Dość często podróżuję i podczas jednej z takich wycieczek, podczas powrotu do domu, moja skóra rąk była tak potwornie wysuszona klimatyzacją i wykończona mrozem oraz suchym hotelowym powietrzem, że postanowiłam znaleźć w drodze powrotnej do domu jakiś litewski market i kupić jakikolwiek krem do rąk, by ulżyć dłoniom. Trafiłam do odpowiednika polskiego Rossmanna i wybrałam krem do rąk marki Himalaya Herbals, bo kojarzyłam ją z interesujących past do zębów, ekologicznych składów i byłam jej generalnie ciekawa, bo jest dość świeża na naszym rynku. Krem ma 50 ml i był tani (w Polsce kosztuje 6,99 zł w Rossmannie, ja kupiłam go za około 1 euro). Testowanie rozpoczęłam natychmiast, bo marzyłam o przyniesieniu ulgi dłoniom. Oto jakie mam spostrzeżenia po zużyciu całego opakowania...

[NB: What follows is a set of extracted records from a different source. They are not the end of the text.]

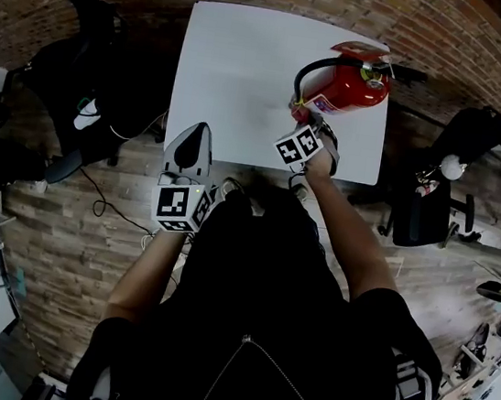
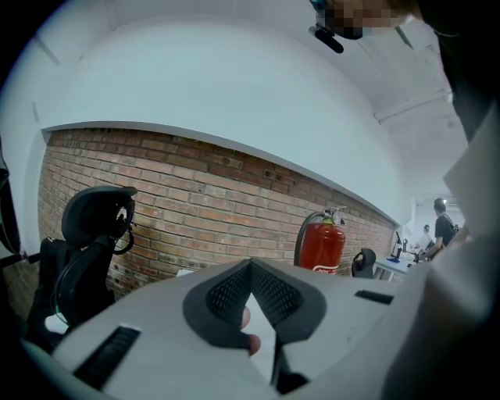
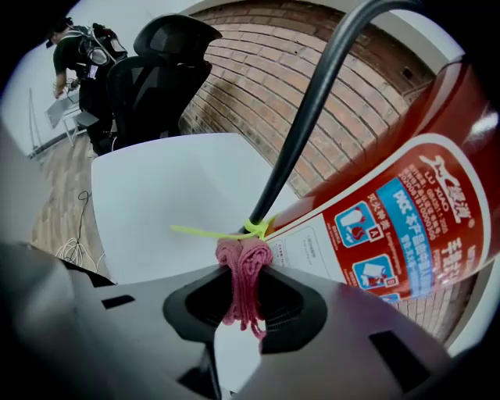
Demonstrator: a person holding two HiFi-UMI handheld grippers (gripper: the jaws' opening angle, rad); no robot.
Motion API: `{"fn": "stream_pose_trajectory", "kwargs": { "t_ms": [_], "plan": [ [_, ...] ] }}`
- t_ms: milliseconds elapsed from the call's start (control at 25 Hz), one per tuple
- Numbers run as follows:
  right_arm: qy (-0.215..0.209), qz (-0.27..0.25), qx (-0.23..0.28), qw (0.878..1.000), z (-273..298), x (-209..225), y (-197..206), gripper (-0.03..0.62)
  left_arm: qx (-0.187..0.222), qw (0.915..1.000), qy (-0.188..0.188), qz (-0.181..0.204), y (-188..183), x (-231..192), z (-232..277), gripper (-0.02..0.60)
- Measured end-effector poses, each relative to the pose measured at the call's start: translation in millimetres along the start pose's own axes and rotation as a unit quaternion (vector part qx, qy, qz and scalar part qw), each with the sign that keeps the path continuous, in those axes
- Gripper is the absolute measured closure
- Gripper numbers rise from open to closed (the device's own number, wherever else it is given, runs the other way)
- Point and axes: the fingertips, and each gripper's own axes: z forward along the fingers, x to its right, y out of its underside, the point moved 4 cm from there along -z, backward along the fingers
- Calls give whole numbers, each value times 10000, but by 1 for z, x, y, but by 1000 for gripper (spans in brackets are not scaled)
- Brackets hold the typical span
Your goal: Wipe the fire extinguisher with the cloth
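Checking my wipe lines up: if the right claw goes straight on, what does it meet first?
Probably the fire extinguisher, by its hose and yellow tie, just ahead; the clamped cloth would touch it first.

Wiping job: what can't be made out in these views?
- Fire extinguisher dial reading: too small in the head view, and cut off by the frame edge in the right gripper view.
- Its far side: hidden by its own body in every view.
- Cloth full extent: bunched between the right gripper's shut jaws.
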Motion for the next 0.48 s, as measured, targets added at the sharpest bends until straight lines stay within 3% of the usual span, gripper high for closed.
{"fn": "stream_pose_trajectory", "kwargs": {
  "t_ms": [480],
  "plan": [
    [195, 283, 310, 9989, -36, 17, -5, 493, 72, 9999, 64, -49, -3, 6, 6, 572]
  ]
}}
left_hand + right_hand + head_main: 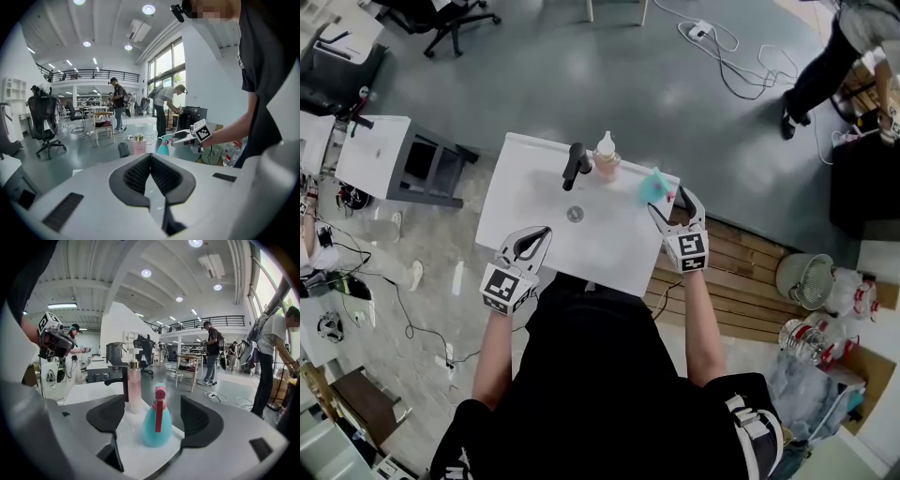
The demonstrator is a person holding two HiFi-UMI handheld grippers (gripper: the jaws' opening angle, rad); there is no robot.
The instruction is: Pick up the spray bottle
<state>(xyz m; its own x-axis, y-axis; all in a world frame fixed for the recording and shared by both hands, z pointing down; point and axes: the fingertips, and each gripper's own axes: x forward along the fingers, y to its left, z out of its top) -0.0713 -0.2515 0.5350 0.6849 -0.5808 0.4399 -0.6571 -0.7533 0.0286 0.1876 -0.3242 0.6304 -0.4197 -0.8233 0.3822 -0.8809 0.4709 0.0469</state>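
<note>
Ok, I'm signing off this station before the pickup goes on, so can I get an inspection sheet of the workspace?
Surface: white sink top, bare round the drain.
Job's things: teal spray bottle with pink trigger, upright at the far right corner.
Clutter: pink pump bottle beside black faucet.
Grippers: right gripper open, jaws either side of the spray bottle, not touching; left gripper shut, empty.
Cables: white cables loose on the grey floor beyond.
Surroundings: wooden pallet at right, person far right.
</note>
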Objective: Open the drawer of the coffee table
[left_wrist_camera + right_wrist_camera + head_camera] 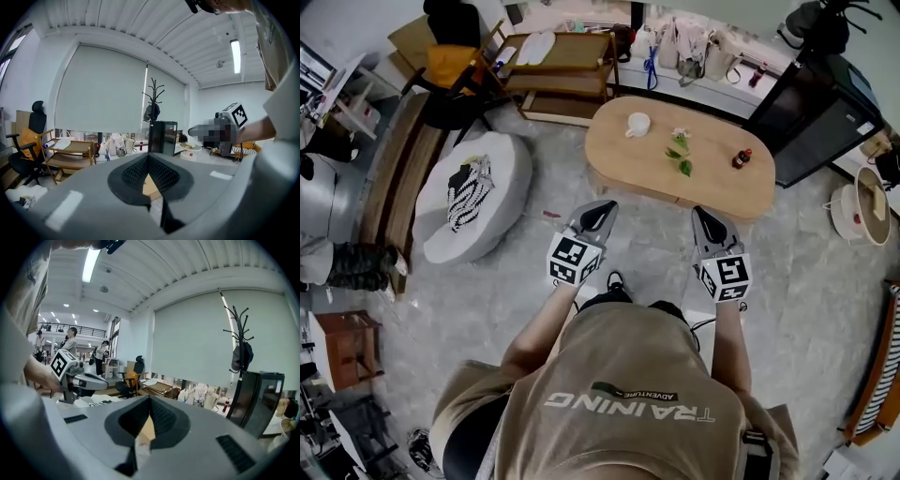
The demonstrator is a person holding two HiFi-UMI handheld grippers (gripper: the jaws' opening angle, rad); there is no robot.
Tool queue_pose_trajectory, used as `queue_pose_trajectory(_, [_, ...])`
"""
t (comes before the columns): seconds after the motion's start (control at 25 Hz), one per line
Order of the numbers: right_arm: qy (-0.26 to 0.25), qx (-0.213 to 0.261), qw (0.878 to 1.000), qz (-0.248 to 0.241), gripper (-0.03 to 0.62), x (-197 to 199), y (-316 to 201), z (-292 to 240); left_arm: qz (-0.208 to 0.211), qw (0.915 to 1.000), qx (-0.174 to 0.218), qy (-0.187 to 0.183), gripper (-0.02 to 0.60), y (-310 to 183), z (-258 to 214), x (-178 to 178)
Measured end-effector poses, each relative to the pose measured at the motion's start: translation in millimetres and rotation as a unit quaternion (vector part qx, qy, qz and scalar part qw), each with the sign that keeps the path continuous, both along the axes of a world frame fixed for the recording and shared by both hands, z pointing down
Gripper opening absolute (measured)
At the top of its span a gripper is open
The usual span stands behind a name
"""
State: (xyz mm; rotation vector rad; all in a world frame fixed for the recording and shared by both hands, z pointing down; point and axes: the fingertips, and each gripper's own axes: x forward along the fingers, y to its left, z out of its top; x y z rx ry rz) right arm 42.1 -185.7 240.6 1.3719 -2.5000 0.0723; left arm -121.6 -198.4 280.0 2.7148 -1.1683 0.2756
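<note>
The oval wooden coffee table (pixel 712 184) stands just ahead of me in the head view; no drawer front shows from here. On its top are a white cup (pixel 637 124), a green sprig (pixel 680 152) and a small red bottle (pixel 741 158). My left gripper (pixel 604 208) and right gripper (pixel 702 215) are held side by side over the floor, short of the table's near edge, touching nothing. Both have their jaws together and empty. A sliver of the tabletop shows through the left gripper (pixel 148 158) and the right gripper (pixel 150 401) in their own views.
A white pouf (pixel 478 192) with a striped cloth lies on the floor to the left. A wooden shelf cart (pixel 562 61) is behind the table, a black cabinet (pixel 825 112) at the right, a wooden bench (pixel 394 178) far left.
</note>
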Motion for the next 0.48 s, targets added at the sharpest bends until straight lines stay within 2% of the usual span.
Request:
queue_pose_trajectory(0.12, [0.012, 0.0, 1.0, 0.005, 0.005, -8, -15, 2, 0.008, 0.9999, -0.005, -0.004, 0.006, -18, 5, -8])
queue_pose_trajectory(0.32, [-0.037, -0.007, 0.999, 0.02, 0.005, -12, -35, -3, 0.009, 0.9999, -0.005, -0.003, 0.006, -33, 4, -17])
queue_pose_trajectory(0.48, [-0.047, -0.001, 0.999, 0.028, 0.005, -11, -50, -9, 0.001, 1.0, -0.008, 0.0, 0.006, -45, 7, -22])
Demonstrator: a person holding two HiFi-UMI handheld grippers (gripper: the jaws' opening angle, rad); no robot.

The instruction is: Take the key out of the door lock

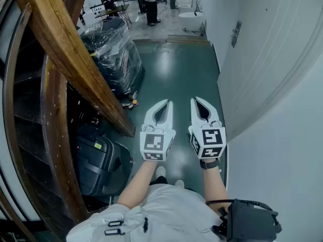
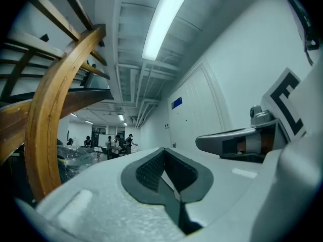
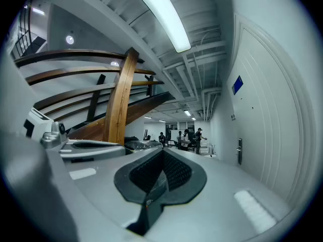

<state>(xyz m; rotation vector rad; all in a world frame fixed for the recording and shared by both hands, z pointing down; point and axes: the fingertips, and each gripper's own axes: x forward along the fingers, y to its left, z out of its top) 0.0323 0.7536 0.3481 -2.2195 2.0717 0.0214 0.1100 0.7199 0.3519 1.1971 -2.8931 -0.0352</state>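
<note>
A white door stands in the right wall of the corridor. Its dark lock plate with handle is well ahead of me and shows small in the right gripper view as the lock plate. No key can be made out at this distance. My left gripper and right gripper are held side by side over the green floor, both shut with nothing between the jaws. In the left gripper view the left gripper points down the corridor, as does the right gripper in its own view.
A curved wooden stair rail runs along the left. Beside it stand a plastic-wrapped bundle and a black suitcase. Several people stand at the far end near a white tub. The green floor stretches ahead.
</note>
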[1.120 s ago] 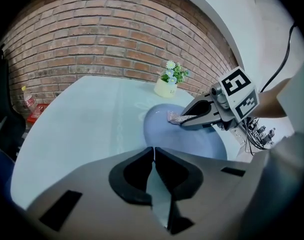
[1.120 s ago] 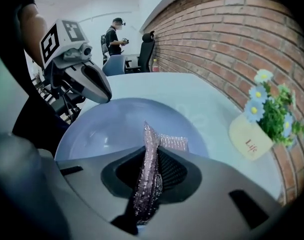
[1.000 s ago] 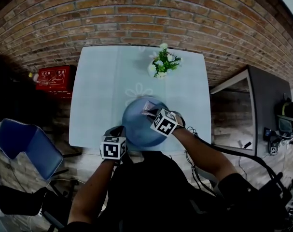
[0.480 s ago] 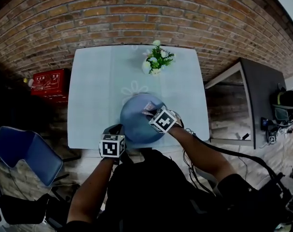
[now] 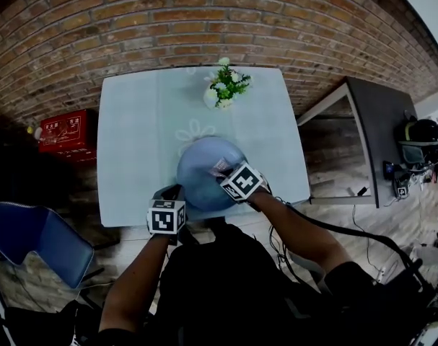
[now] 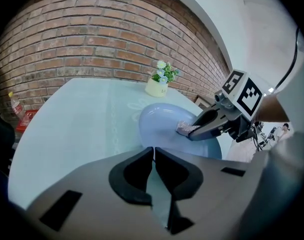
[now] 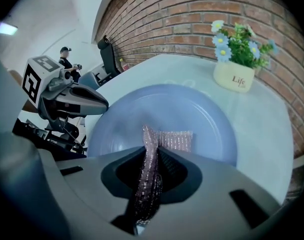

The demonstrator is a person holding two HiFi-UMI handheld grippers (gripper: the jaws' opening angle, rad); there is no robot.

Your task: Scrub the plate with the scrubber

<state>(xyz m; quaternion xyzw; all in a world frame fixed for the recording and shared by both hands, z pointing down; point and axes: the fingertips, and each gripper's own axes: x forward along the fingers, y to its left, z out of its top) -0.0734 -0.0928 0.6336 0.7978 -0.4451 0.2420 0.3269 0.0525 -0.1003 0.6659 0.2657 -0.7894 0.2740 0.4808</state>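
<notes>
You're mid-scrub: your right gripper (image 5: 221,169) clamps the scrubber (image 7: 176,140) against the plate (image 5: 200,163) at centre frame, while your left gripper (image 5: 176,192) pinches its lower-left rim. Next, sweep across the plate's remaining surface, pressing evenly.

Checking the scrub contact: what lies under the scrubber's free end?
The blue plate: the free end of the scrubber lies on its inner surface. The patch beneath is covered and unseen.

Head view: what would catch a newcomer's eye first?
The big blue plate at the near edge of the pale table, with the right gripper holding a glittery pink scrubber on it. The left gripper sits shut by the plate's near-left rim, and a pot of flowers stands at the far side.
</notes>
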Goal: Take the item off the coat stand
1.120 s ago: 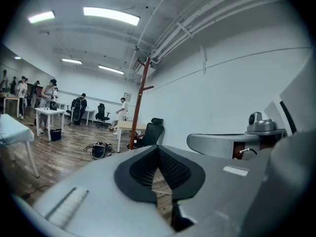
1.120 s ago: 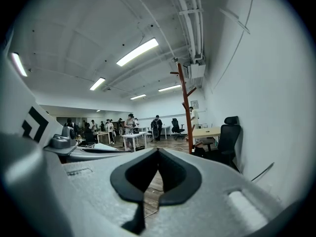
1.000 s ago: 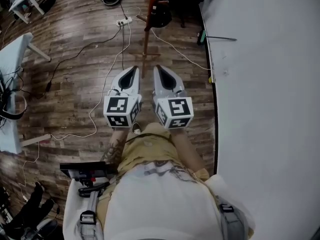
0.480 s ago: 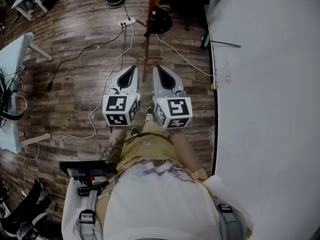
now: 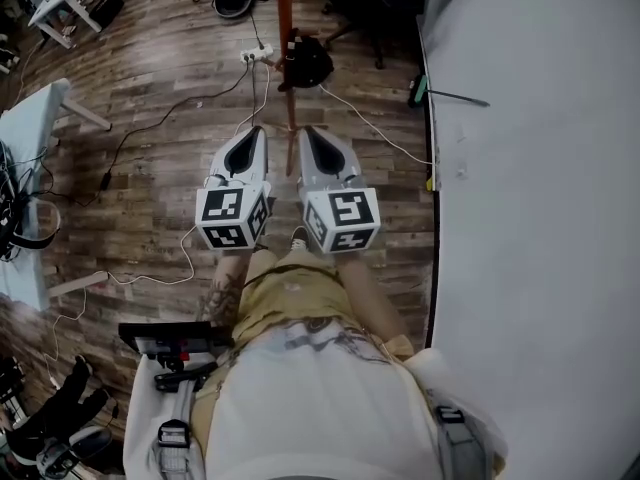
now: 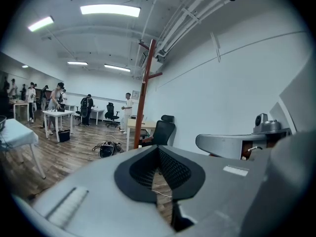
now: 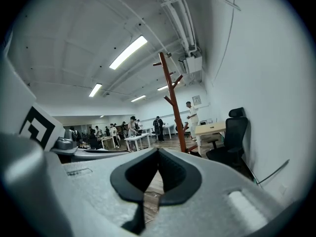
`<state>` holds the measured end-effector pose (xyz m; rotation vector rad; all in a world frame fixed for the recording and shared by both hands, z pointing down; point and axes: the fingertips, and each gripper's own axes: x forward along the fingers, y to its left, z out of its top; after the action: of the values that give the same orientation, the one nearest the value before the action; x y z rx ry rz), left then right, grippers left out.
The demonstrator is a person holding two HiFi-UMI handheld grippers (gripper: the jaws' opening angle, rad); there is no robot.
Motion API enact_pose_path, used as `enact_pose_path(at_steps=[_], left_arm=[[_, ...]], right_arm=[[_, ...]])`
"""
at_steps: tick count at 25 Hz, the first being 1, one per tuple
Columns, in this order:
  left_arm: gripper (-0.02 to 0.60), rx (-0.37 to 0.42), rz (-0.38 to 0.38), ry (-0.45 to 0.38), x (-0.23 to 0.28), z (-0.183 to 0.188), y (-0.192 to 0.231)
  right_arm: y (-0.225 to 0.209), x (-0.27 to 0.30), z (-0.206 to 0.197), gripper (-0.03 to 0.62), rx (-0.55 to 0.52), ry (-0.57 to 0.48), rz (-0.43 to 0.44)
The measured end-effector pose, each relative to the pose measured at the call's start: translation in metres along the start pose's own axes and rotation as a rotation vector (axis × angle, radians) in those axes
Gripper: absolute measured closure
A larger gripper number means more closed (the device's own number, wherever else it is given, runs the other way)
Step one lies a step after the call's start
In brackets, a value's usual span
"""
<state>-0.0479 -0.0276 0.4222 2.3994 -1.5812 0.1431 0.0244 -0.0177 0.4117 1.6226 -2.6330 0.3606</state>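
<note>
Head view shows dark item (image 5: pixel 307 60) on coat stand (image 5: pixel 287 103) beyond closed jaws.

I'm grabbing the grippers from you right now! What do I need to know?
Left gripper: shut, empty.
Right gripper: shut, empty.
Both are held out side by side, pointing toward the coat stand, not touching it.
A black item sits against its pole, seemingly on a low peg; I can't tell what it is.
Done: nothing taken yet.
Left: get closer, open a gripper, grip the item, lift it off.

Left tool (image 5: pixel 257 134), right tool (image 5: pixel 306 134), side by side, both apparently shut, empty
</note>
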Motion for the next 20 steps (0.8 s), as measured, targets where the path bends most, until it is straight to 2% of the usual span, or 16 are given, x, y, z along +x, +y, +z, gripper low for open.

Krem do rąk Himalaya Herbals o zapachu lawendy - subiektywna opinia po zużyciu całego kosmetyku:
Na wstępie wypada napisać, że często mam problem z wrażliwą i suchą skórą dłoni. Jestem bardzo wymagającym konsumentem, jeśli chodzi o kremy do rąk. Stosowałam zarówno takie za kilkadziesiąt złotych, jak i te za 3 zł. Doświadczenie pozwoliło mi wyrobić sobie opinię, że cena nie gra roli, bo krem za kilkadziesiąt złotych pewnej polskiej marki działał według mnie słabiej, niż krem drogeryjny znanej marki norweskiej, ale o tym może innym razem. Już podczas wyżej wspomnianego pierwszego zastosowania zauważyłam, że efekt nawilżenia i ukojenia jest bardzo mizerny. Smarowałam tym kremem ręce kilka razy w ciągu pół godziny. Ulga była, ale niewielka i to po kilkukrotnej aplikacji. Kolejny minus to zapach. Jestem wrażliwcem, lubię hipoalergiczne kosmetyki bez zapachu, bo stawiam przede wszystkim na działanie. Nie lubię też intensywnych i drażniących aromatów, które kłócą się z moimi delikatnymi perfumami. Zapach tego kremu do rąk Himalaya Herbals był i jest dla mnie prawie nie do zniesienia. Jest bardzo intensywny, niezbyt przyjemny, drażniący i ostry. Długo go czuję - z dłoni ulatnia się dopiero po około godzinie. Podziwiam sama siebie, że zużyłam ten krem do rąk do końca - byłam dzielna!
W skrócie:
- bardzo słabe działanie nawilżające, odżywcze i kojące
- niewielka pojemność 50 ml - idealna do torebki
- niska cena
- intensywny, drażniący, ostry zapach
Moja ocena:
Niestety, moja ocena lawendowego kremu do rąk Himalaya Herbals będzie jedną z najniższych na tym blogu. Kosmetyk niemal nie wykazuje właściwości, które obiecuje producent, a dodatkowo jego zapach jest trudny do zniesienia. Opakowanie jest w porządku, ale to za mało, by uznać krem do rąk za udany. Moja ocena to 2 - za minimalne właściwości nawilżające i opakowanie bez zarzutów. Niestety, nie jestem w stanie przyznać więcej. Na ile Wy oceniłybyście ten kosmetyk w skali od 1 do 10?